Antalya'da 19 yaşındaki genç kızın intiharına neden olduğu gerekçesiyle tutuklanan şahsın 6 gün sonra tahliye edilmesine tepki gösteren ailesi adaletin yerini bulmasını istedi.
Kepez ilçesinde 28 Eylül'de yaşanan olayda iddiaya göre S.T., kendisinden ayrılan Zehra Demir'i sürekli tehdit ederek yaşadıklarını ailesine anlatacağını söyledi. S.T. bir süre sonra genç kızın evine gelip kapı ziline bastı. Zehra'nın iki kardeşi kapıya inerek S.T.'ni gitmesini istedi. S.T ve aile bireyleri tartışırken Zehra Demir, olayları ailesinin diğer fertlerinin öğrenmesi korkusuyla dördüncü kattan beton zemine atladı. Genç kız Demir, kaldırıldığı hastanede hayatını kaybetti.
Olay günü Demir ailesine bıçakla saldırdığı iddia edilen S.T., 29 Eylül'de ‘intihara yönlendirme' suçundan tutuklandı. Antalya 4'üncü Ağır Ceza Mahkemesi, 4 Ekim günü, intihara yönlendirme suçuna 4 yıldan 16 yıla kadar hapis cezası öngörüldüğünü ve davanın Asliye Ceza Mahkemesinde görülmesi gerektiğini vurgulayarak görevsizlik kararı verdi. S.T, ‘suçun mahiyetinin değişme ihtimali, delil durumu ve tutuklamanın tedbir oluşu' dikkate alınarak tahliye edildi.
Karara itiraz etti
Demir ailesinin avukatı Hadi Cin, Antalya 5'inci Ağır Ceza Mahkemesi'ne başvurarak karara itiraz etti, ancak itiraz reddedildi. Avukat Cin, soruşturmanın genişletilmesi için ikinci dilekçeyi verdi.

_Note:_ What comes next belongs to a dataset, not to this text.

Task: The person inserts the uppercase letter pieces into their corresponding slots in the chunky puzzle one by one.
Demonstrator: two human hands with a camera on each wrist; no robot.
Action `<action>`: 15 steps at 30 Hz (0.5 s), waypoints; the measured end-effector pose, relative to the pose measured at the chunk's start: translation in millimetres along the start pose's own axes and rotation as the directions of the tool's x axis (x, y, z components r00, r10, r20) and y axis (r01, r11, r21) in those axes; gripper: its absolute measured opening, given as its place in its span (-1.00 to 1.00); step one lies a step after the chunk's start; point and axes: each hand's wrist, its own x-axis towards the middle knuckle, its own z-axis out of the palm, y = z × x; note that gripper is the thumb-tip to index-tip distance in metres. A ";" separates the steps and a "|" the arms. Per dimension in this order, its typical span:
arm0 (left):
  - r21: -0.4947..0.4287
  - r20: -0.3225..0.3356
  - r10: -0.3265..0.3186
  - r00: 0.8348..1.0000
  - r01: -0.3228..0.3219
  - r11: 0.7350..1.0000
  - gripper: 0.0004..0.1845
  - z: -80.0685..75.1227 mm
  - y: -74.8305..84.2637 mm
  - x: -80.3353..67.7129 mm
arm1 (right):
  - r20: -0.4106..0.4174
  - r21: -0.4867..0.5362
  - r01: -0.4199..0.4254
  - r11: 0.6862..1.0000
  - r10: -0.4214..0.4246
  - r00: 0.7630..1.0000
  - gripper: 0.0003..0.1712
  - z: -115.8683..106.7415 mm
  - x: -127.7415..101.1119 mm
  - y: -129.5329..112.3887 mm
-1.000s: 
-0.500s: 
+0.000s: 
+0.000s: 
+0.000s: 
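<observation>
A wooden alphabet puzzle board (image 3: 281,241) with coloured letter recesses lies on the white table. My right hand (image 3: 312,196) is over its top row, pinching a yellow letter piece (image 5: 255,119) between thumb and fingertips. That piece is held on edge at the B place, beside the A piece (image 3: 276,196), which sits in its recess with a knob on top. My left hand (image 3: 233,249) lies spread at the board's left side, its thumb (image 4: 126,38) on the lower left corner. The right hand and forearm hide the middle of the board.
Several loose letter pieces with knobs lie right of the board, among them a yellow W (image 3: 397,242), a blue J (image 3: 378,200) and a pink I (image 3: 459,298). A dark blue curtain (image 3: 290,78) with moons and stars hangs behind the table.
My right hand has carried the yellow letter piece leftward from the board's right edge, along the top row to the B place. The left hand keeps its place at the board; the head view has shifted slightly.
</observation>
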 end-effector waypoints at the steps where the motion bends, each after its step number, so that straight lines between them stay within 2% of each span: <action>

Ailenin avukatı Hadi Cin yaptığı açıklamada, “Zehra, 28 Eylül'de intihar ediyor, 29 Eylül'de sanık tutuklanıyor. 2 Ekim'de savcı iddianame hazırlıyor. 4 Ekim'de mahkeme görevsizlik kararı veriyor. Herhangi bir davada böyle bir hız göremezsiniz. 9 kişinin ifadesine rağmen sonucunda savcının hazırladığı iddianame bir paragraf. Zehra için bu sanık aile içinde hayatını sürdüremez bir psikolojik hale getirmek istiyor. Zehra'nın ağabeyini arayarak onun iffetini tartışma haline getiriyor. Mahallede olay çıkarıyor” dedi.
"Yeni suç duyurusu"
Zehra'nın gittiği her yerde ve telefonla defalarca tehdit edildiğini ifade eden Hadi Cin, “Zehra sonunda şunu düşünüyor, ‘Ben bu adamla birlikte kurtulamam, sağlıklı değil. Bu adamdan kurtulamam. Ailemden birine zarar verecek, en iyisi ben intihar edeyim bu iş bitsin” diye düşünmüş olabilir. Bu tablo çok açık ve net. Sanığın şuanda ömür boyu hapis cezası yargılanması ve tutuklu olması gerekirdi. Bu hatalar kabul edilebilir değil. Savcı hakkında HSYK'a şikayette bulunmak için evrakları hazırladık. ‘Görevsizlik' kararına itiraz ettim reddedildi. Yeni suç duyurusu hazırlayıp verdik. Savcı intihara yönlendirmeden dava açıyor ama burada bıçaklı saldırı, kardeşe tehdit var. Onlar takipsiz bırakılmış. O nedenle yeni bir soruşturmanın başlatılması önemlidir” dedi.
"Kızımı tehdit etmiş"
54 yaşındaki baba Hakim Demir, “Kızım defalarca arkadaşlarına o şahsın kendini bırakmadığını ve tehdit ettiğini söylemiş. Kızının sokağa çıktığında hem önü kesilmiş hep tehdit etmişi. Ta ki geçtiğimiz 28 Eylül akşamına kadar. Şahıs, oğlumu arayıp Zehra ile konuşmak istediğini söylüyor. Oğlumun, ‘Zehra seni istemiyor' sözlerine o şahıs, ‘Ya benim olacak ya kara toprağın' diyor. Bu kendi ifadesinde de var. Mesajı da mevcut. Gelirsem ailenin hepsini yok ederim diyip kızımı tehdit ediyor. Bu ülkede adalet istiyorum. Bizim canımız yandı başka Zehralar ölmesin. Cumhurbaşkanı, Adalet Bakanına çağrı yapıyorum, bu konuyla ilgilensinler. Bir daha böyle bir olay olmasın” dedi.